How? Russia wants to increase its income from oil exports even further. Cuts in production by OPEC, as well as Biden administration opposition to building pipelines and increasing U.S. domestic oil production, help raise the price per barrel in global markets and enrich Russia. Instead, President Biden should expand U.S. production, including reopening fracking and streamlining permitting of domestic energy projects. This increase in supply, as well as the initial signals it would send to global energy markets, would reduce the price of each barrel, thereby returning us to the energy independence of the post-Obama years, stoking domestic economic recovery, and inflicting financial pain on Russia and its oil-dependent economy.
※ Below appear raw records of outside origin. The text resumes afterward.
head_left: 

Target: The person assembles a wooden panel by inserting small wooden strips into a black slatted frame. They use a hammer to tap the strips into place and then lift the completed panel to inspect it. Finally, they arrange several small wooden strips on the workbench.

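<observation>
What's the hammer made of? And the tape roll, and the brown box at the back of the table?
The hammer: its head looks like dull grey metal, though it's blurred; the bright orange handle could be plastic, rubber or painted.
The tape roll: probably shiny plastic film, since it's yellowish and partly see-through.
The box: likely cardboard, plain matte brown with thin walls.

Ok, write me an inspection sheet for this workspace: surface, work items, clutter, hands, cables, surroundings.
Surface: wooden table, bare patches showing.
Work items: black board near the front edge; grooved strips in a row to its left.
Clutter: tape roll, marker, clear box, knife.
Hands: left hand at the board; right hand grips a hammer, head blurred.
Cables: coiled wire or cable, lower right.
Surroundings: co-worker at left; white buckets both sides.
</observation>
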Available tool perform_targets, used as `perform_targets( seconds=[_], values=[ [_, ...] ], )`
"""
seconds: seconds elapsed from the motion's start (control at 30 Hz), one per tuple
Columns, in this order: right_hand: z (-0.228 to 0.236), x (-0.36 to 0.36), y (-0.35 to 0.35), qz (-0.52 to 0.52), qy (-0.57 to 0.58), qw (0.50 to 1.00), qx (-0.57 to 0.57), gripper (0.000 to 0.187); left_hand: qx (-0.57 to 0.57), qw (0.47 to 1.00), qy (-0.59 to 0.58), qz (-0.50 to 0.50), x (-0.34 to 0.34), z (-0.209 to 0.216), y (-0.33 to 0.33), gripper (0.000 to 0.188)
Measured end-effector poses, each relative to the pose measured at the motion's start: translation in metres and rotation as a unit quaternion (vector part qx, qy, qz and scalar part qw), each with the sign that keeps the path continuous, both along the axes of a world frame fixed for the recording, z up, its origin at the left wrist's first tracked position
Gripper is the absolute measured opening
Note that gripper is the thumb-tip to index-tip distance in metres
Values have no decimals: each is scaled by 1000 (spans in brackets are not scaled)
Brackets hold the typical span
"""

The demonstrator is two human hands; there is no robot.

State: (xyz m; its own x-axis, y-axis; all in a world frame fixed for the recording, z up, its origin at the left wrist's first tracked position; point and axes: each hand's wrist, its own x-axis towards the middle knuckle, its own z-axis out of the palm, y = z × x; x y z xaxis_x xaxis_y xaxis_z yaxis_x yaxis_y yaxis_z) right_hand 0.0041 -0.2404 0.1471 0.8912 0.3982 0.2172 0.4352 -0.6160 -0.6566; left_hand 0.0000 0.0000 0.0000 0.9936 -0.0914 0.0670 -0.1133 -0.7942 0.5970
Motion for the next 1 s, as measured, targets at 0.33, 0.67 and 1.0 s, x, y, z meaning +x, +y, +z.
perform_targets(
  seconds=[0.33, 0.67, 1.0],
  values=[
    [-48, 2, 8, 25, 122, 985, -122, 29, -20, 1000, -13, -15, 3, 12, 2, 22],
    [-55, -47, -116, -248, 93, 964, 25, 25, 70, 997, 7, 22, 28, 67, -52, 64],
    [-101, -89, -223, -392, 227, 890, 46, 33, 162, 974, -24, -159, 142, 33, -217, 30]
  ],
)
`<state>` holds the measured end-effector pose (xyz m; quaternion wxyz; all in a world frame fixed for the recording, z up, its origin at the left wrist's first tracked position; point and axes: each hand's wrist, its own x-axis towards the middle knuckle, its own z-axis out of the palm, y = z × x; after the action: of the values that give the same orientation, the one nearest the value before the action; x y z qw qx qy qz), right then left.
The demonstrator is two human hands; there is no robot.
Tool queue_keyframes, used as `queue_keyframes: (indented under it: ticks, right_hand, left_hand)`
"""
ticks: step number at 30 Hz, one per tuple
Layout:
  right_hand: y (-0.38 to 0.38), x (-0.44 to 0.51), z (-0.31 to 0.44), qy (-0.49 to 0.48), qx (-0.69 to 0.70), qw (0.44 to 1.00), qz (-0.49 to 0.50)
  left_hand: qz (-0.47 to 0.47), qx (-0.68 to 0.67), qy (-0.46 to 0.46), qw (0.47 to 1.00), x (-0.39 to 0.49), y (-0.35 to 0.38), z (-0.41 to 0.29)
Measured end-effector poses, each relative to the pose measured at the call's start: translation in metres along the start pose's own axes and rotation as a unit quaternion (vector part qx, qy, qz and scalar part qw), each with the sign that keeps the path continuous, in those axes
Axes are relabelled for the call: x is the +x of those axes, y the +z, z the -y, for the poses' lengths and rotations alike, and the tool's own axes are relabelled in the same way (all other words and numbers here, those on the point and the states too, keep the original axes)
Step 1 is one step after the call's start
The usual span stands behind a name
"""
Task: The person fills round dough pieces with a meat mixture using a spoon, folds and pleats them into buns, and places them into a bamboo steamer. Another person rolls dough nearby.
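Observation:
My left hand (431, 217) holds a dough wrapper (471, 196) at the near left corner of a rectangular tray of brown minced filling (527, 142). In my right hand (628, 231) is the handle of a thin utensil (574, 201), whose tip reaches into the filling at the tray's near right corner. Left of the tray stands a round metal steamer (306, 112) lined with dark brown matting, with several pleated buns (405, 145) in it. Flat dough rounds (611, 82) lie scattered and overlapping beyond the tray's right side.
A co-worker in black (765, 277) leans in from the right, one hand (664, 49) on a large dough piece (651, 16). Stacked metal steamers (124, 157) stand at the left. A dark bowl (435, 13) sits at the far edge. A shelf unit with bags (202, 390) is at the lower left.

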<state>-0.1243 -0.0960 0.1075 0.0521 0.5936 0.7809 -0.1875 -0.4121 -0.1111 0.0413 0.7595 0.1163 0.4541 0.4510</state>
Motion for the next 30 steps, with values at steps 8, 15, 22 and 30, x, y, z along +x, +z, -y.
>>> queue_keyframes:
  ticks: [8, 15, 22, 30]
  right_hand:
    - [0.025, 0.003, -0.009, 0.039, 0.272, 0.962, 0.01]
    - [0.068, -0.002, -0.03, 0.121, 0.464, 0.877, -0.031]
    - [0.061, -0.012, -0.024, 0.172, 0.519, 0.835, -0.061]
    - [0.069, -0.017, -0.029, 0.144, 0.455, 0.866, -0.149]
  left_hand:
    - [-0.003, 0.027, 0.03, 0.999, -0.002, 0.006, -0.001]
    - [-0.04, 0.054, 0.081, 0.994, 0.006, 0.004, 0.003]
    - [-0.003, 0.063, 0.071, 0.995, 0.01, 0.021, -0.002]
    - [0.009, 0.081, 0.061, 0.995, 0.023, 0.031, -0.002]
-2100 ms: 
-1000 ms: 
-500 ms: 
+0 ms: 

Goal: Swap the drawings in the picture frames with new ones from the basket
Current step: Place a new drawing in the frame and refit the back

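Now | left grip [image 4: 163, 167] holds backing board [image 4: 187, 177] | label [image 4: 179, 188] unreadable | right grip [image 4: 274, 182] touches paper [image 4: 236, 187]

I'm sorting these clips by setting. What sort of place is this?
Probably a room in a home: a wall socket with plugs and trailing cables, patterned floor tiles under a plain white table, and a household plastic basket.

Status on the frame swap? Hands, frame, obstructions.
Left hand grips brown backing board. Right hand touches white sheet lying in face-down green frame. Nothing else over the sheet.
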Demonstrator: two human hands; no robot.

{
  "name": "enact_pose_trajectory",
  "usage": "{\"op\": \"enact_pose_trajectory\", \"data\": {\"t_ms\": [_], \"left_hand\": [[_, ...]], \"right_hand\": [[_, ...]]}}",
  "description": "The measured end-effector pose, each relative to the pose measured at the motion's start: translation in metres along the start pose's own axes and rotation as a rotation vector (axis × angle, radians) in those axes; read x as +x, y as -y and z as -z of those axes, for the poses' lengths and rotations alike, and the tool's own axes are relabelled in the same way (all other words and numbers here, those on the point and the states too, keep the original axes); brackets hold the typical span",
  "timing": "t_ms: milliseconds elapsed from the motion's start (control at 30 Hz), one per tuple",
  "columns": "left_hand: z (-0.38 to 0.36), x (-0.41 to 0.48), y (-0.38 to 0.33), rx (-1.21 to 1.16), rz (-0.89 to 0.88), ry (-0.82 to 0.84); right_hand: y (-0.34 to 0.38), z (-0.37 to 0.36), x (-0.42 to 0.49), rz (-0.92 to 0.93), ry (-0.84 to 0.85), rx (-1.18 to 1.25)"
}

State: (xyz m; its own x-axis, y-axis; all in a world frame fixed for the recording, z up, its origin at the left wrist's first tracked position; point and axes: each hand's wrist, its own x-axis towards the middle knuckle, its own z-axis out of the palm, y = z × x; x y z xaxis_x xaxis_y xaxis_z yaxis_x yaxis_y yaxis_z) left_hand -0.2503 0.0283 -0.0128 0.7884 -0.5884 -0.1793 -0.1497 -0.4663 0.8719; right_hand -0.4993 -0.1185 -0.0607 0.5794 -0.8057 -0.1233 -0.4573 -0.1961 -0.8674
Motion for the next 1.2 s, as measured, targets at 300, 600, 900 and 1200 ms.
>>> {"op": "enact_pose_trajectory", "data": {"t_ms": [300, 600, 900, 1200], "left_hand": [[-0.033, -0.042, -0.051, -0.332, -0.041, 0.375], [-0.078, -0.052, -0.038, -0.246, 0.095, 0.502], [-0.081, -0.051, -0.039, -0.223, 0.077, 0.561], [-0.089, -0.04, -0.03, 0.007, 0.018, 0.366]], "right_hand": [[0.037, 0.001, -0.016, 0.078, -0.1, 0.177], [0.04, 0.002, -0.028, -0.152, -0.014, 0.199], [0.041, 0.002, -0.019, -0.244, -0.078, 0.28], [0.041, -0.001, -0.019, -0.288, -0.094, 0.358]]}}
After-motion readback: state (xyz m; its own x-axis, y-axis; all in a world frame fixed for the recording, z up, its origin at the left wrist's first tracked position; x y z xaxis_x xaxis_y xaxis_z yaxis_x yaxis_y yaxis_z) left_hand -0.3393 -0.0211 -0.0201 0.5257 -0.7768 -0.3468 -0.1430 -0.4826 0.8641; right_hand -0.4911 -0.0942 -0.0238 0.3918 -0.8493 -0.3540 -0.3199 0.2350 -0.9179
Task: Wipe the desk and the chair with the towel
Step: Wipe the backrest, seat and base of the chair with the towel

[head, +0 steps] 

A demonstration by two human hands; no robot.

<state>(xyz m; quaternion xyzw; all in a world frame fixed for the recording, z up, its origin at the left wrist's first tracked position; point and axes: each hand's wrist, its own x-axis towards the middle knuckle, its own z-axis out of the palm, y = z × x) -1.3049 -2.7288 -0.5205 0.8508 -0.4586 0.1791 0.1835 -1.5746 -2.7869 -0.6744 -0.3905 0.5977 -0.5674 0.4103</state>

While this seems like a mere policy choice, the stakes for the U.S. and other free nations are high. Putin wants the U.S. to end its support of Ukraine so he can fold it back into a reconstituted version of the Soviet Union. Georgia and Moldova would probably be next, because Russian troops already occupy much territory in their neighborhoods. Then, it would be either the Baltics or the Eurasian republics. In the process, Putin would continue to snuff out Western values like freedom of speech and freedom of the press.

It will take more than one policy action to help Ukraine win its freedom and defeat Putin, but staying united around the goal of getting Evan Gershkovich home and closing off Russia’s oil-revenue streams can be major steps in the right direction.

Randy Teague is the chairman of The Fund for American Studies (TFAS).